Pre-Wedding Traditions
Small, boxed cakes with the Japanese symbol of double happiness are sent to guests. The bride’s family hosts a yuino, a formal engagement party, to bring the two families together.

The ceremony is decorated with orange trees, a mythical beast (to represent a wise man), fans, a goose and gander (because the two birds mate for life), and white orchids or purple flowers. The groom crushes a raw egg either as a sign of fertility or how fragile life and love can be. In the san-san-kudo, the bride and groom sip sake from cups, symbolizing their vows. (If it’s a Western or Buddhist ceremony, the sake ritual happens at the reception). In san-dan-kudo, three sake cups are stacked on top of each other. The groom takes three sips from each cup, the bride sips after him, and then they offer the cups to the groom’s father, mother, bride’s father, and bride’s mother.

Brides wear white face makeup, red lips, and the traditional kimono with layers of white silk (white signifies “new beginning” in Japan). Over her head, the bride wears two white cloths called the tsunokakushi, to cover the “horns of jealousy” and a white veil to cover her face. At the reception, the bride changes from her wedding garb into an irouchikake, a silver, gold, white, and red kimono. She changes again near the end of the reception to a furisode, a wide-sleeved kimono in a rich plum or deep blue color. The groom wears a hakama (pleated skirt) with a basic black silk kimono emblazoned with the family crest and a haori (coat, also embroidered with the family crest).

Reception Rituals
The bride and groom light a candle at every table to share their warmth and light with their guests. The reception décor includes butterflies, cranes and ikebana (Japanese floral arrangements representing earth, heavens, and people). Bamboo and bonsai trees are also used to recreate the ambiance of a Japanese garden. Samisen (stringed instruments) and Japanese drums provide traditional music. Wedding favors for the guests range from fine china to kohaku manjyu (stuffed pastry buns). Shukuji (toasts from guests and family) continue throughout the reception.

Food, Drink & Toasts
Spiritual nourishment is found in a balance of red and white dishes; red lobster and white rice is a favorite. Other dishes whose names suggest good are served such as tai (lucky) fish, clams (since the shells are hinged together for unity), plums (purple is the color of love), and roe eggs (for fertility). In addition to the cake, the newlyweds may cut into komochi manjyu (sweet buns filled with a bean paste), presented in five rainbow colors, signifying the couple’s hope for many children.

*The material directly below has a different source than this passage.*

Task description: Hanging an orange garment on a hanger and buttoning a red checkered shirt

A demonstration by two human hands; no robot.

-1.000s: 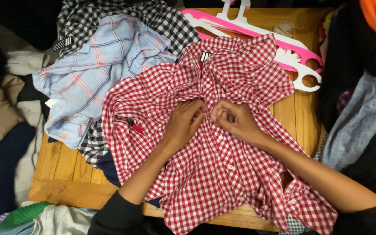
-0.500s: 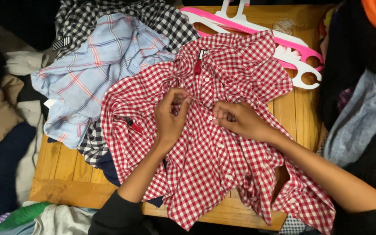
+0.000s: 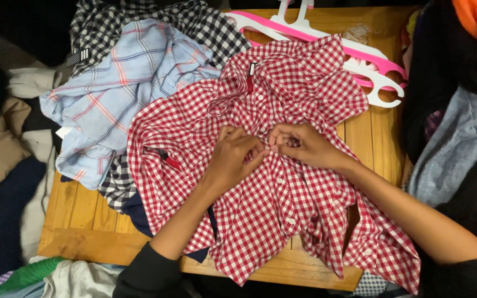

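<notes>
Landmark: red-and-white gingham button shirt [image 3: 271, 221], spread over most of the wooden slat table [image 3: 78, 212]. Bare wood only left of it, near front edge, and a strip to its right. Behind it, pink and white plastic hangers [image 3: 360, 60] block; behind-left, pale blue plaid shirt [image 3: 122, 99] piled up.

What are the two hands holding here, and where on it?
Both the left hand and right hand pinch the red gingham shirt at its button placket, mid-chest.

Pale blue plaid shirt [image 3: 122, 94] crumpled to my left, over a black-and-white checked shirt [image 3: 194, 22]. Pink and white plastic hangers [image 3: 360, 60] top right. Slatted wooden table [image 3: 84, 215] underneath. Green cloth [image 3: 23, 273] bottom left.
</notes>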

Starting Your Lives Together
Children and guests hold a straw rope to prevent the newlyweds from leaving the reception and must be paid a ransom to be set free.

Tips and Ideas for Incorporating Traditions Into Your Modern-Day Wedding 
* You may not have access to orange trees, but you can give way to tradition by using oranges as décor. Think fruity centerpieces, for example!
* Red and white are prevalent themes in Japanese weddings. While you may not want white face and red lipstick, the colors are still beautiful and, in Western culture, evoke the feeling of love -- perfect for a wedding! Let these hues guide your color palette.